シアトル近郊のスタートアップ企業が、炭素を捕集してグラファイトに変える事業で60万ドルを調達した。
リサ・スティフラー著

持続可能な技術のスタートアップ企業 Homeostasis は、世界に過剰に存在する炭素 (大気中の CO₂ ガス) を捕捉し、非常に望ましいグラファイトと呼ばれる結晶炭素に変換しています。
シアトルに拠点を置く同社は本日、60万ドルのプレシード投資ラウンドを発表した。9月には、ワシントン州商務省が州の気候変動対策法に基づき、このスタートアップ企業に70万ドルの助成金を交付している。
ホメオスタシスは、水性無機化捕捉と呼ばれるプロセスを用いて大気中の二酸化炭素を除去する技術を開発しています。捕捉された炭素はグラファイトに変換され、バッテリー製造、原子力発電所、鉄鋼生産、防衛用途などの産業用途に利用されます。
グラファイトは主に鉱業によって生産されており、そのサプライチェーンは中国が支配しています。米国エネルギー省と米国国防総省は、グラファイトを重要鉱物に指定しています。
「二酸化炭素は廃棄物である必要はありません」と、ホメオスタシスの共同創設者兼主任科学者であるジュリアン・ロンバルディ氏は声明で述べた。「余剰炭素を豊富な原料に変換することで、エネルギーインフラを強化できるのです。」
このスタートアップ企業はワシントン州タコマに拠点を置き、技術の設計、製造、試験、そして事業運営を行っています。同社はワシントン大学のクリーンエネルギーテストベッドと提携し、この技術の開発に取り組んでいます。また、ニューヨークにも拠点を置き、グラファイト生産の研究と特性評価を行っています。
このスタートアップ企業はプロトタイプデバイスを開発しており、今年後半か2026年初頭にパイロットプロジェクトの展開のために顧客を獲得することを目指している。
Homeostasisの事業計画は、まずは炭素除去技術を求める産業顧客にシステムを販売することです。最終的には、この技術を自社施設に導入し、産業廃棄物からの炭素除去、あるいは大気からの炭素回収に活用したいと考えています。
このスタートアップのもう一人の共同創業者は、CEOのマコト・エア氏です。エア氏はエンジニアであり、以前は炭素回収プロジェクトを立ち上げ、ブルーオリジンの宇宙建築家を務め、神経工学を学び、伝統的な建築に携わっていました。
ロンバルディ氏は化学の博士号を取得しており、研究者として働いています。
ホメオスタシスの投資家は、ミネソタ州に拠点を置くシャコピー・ムデワカントン・スー・コミュニティ、カヤック・ベンチャーズ、エンジェル投資家である。

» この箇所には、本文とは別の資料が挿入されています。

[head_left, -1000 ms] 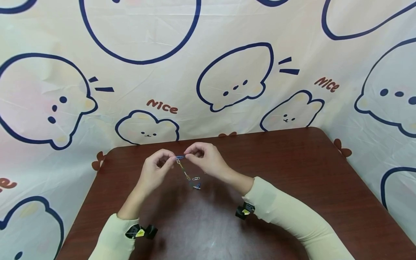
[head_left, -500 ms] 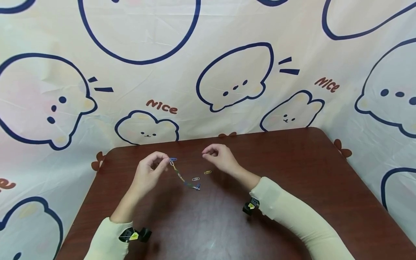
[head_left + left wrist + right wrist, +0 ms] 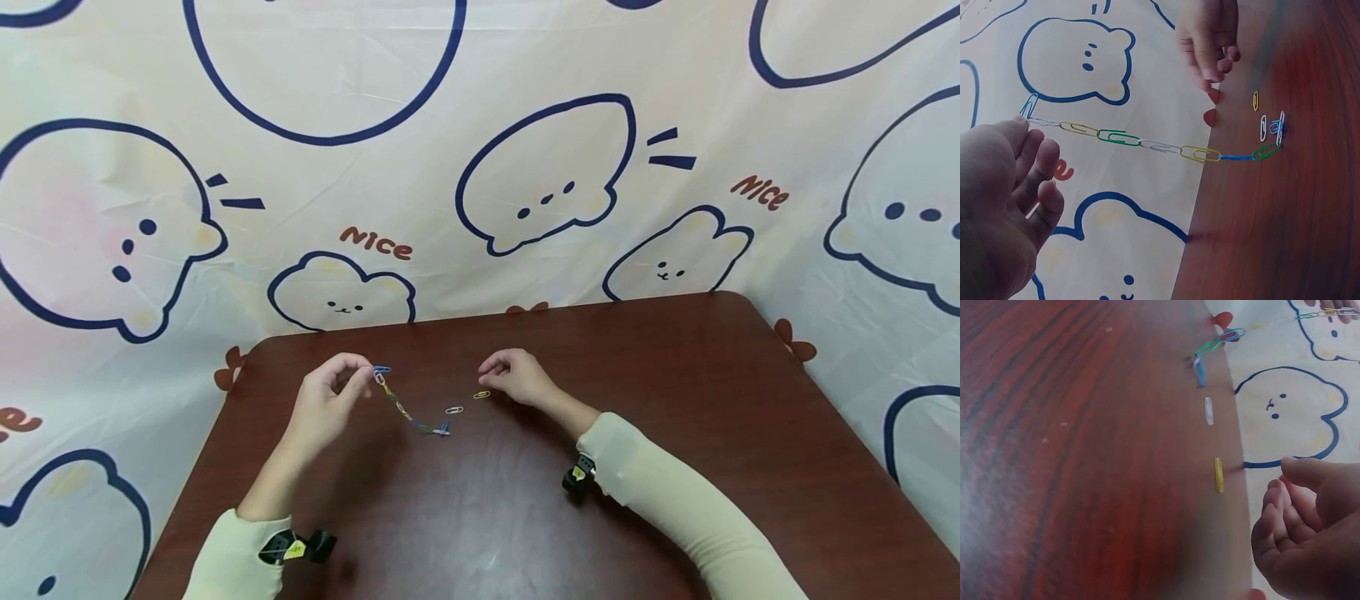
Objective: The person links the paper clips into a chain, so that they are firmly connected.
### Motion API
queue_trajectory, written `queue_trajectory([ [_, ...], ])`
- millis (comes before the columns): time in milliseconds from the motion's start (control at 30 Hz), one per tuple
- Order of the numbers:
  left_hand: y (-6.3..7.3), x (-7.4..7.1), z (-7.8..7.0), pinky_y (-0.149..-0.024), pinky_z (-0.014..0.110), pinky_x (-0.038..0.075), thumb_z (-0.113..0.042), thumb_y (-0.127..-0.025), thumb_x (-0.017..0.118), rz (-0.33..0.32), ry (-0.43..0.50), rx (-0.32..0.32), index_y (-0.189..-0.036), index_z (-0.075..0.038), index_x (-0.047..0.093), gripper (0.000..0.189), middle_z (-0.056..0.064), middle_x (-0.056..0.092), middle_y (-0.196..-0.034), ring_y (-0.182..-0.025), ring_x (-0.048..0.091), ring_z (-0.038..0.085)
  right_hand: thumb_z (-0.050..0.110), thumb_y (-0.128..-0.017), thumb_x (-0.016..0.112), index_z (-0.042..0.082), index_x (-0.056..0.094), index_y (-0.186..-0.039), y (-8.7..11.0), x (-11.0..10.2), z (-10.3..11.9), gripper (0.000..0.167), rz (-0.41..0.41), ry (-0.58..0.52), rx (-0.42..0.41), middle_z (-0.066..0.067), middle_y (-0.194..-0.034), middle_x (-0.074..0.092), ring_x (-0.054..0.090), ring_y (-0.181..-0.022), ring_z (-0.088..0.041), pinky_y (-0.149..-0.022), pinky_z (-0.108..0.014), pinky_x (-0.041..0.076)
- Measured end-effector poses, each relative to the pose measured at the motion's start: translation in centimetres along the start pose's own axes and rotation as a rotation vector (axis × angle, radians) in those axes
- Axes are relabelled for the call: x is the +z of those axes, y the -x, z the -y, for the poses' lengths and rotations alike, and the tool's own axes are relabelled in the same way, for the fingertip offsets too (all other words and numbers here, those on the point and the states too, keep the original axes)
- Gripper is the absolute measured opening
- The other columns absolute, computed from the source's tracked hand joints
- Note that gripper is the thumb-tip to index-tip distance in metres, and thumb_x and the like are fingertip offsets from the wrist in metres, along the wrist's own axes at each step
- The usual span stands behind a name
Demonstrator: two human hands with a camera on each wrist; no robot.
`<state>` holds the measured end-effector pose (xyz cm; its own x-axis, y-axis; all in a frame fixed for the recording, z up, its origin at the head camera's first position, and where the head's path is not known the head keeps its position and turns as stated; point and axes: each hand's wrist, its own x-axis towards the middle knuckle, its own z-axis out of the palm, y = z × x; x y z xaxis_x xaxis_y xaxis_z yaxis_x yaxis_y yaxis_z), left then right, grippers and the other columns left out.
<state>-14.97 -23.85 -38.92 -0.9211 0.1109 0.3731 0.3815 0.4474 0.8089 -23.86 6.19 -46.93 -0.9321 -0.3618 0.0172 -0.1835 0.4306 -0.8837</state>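
My left hand (image 3: 324, 404) pinches the blue paper clip (image 3: 1030, 106) at the upper end of a paper clip chain (image 3: 1200, 154). White, yellow, green and blue links slant down from it to the table. At the low end, a white link and a blue clip (image 3: 445, 427) rest on the wood. My right hand (image 3: 519, 377) has loosely bent fingers with nothing between them. It hovers just behind and above a loose yellow paper clip (image 3: 482, 394). A loose white paper clip (image 3: 453, 410) lies between that one and the chain's end.
The brown wooden table (image 3: 637, 467) reaches back to a cartoon-printed cloth (image 3: 525, 100) that hangs along its far and side edges. A black wrist camera (image 3: 577, 473) sits on the right cuff, another wrist camera (image 3: 296, 547) on the left.
My left hand has moved left, drawing the chain along and out straighter. The right hand has come away from the blue clip, moved right, then lowered toward the yellow clip.
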Motion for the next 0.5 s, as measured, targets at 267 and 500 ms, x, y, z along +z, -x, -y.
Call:
queue_trajectory([
  [267,0.1,0.02,-0.06,-0.058,0.022,0.047,-0.005,-0.1,0.063,-0.005,0.02,-0.012,-0.105,0.0,0.066,0.007,0.012,0.063,-0.079,-0.069,0.059,0.012,0.008,-0.088,0.078,0.005,0.074,-0.095,-0.29,0.54,-0.98,0.009,-0.018,0.087,0.03,0.0,-0.079,0.068,0.06,-0.065,-0.012,-0.062,-0.027,0.049],
  [500,0.17,0.22,-0.14,-0.057,0.022,0.046,-0.004,-0.1,0.063,-0.007,0.035,-0.008,-0.104,0.0,0.066,0.006,0.011,0.063,-0.078,-0.069,0.059,0.012,0.009,-0.085,0.08,0.007,0.074,-0.093,-0.45,1.04,-1.19,0.01,-0.024,0.196,0.048,0.003,-0.074,0.067,0.06,-0.067,-0.009,-0.068,-0.027,0.049],
])
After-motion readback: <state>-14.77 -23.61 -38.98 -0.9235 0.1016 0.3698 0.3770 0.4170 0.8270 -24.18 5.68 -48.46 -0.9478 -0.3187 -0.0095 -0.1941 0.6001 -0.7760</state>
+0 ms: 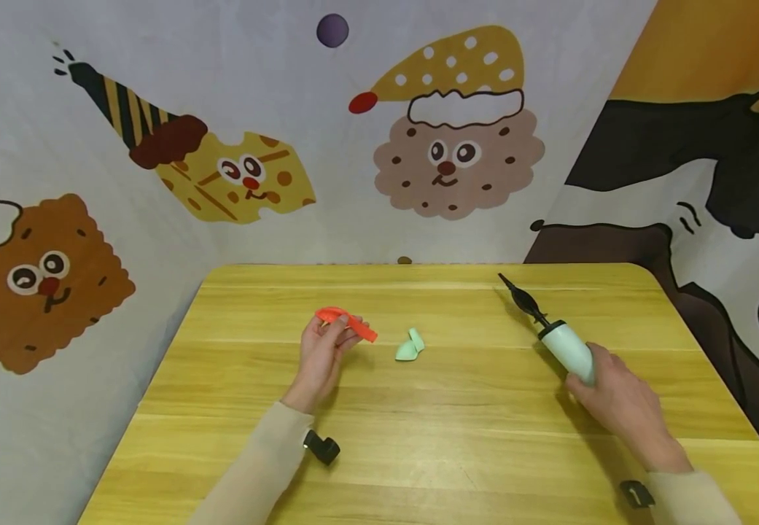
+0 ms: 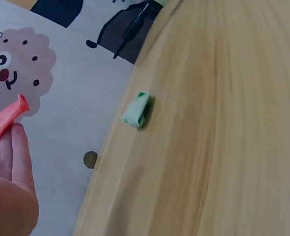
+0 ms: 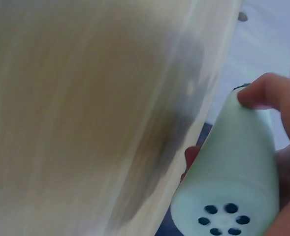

炭素回収と炭素除去に取り組む太平洋岸北西部のその他の新興企業には、CarbonQuest、Banyu Carbon、Svante Technologies、Ebb Carbon、そして2023年にOccidental Petroleumに買収されたCarbon Engineeringなどがある。
ピッチブックによると、炭素・排出技術の分野は昨年、投資家から122億ドルを調達したが、これは前年比40%の減少だ。
トランプ政権の気候変動技術に対する敵対的な姿勢がこの分野で不確実性を生み出している一方で、グラファイトは産業上不可欠な用途がある、とエア氏は述べた。
「今日のグラファイト市場は、地政学的リスク、供給の不安定さ、そして高価格といった問題に満ちています」と彼は述べた。「米国は、信頼できる国産で手頃な価格のグラファイト供給源を必要としています。当社の技術は、その要請に応えるものです。」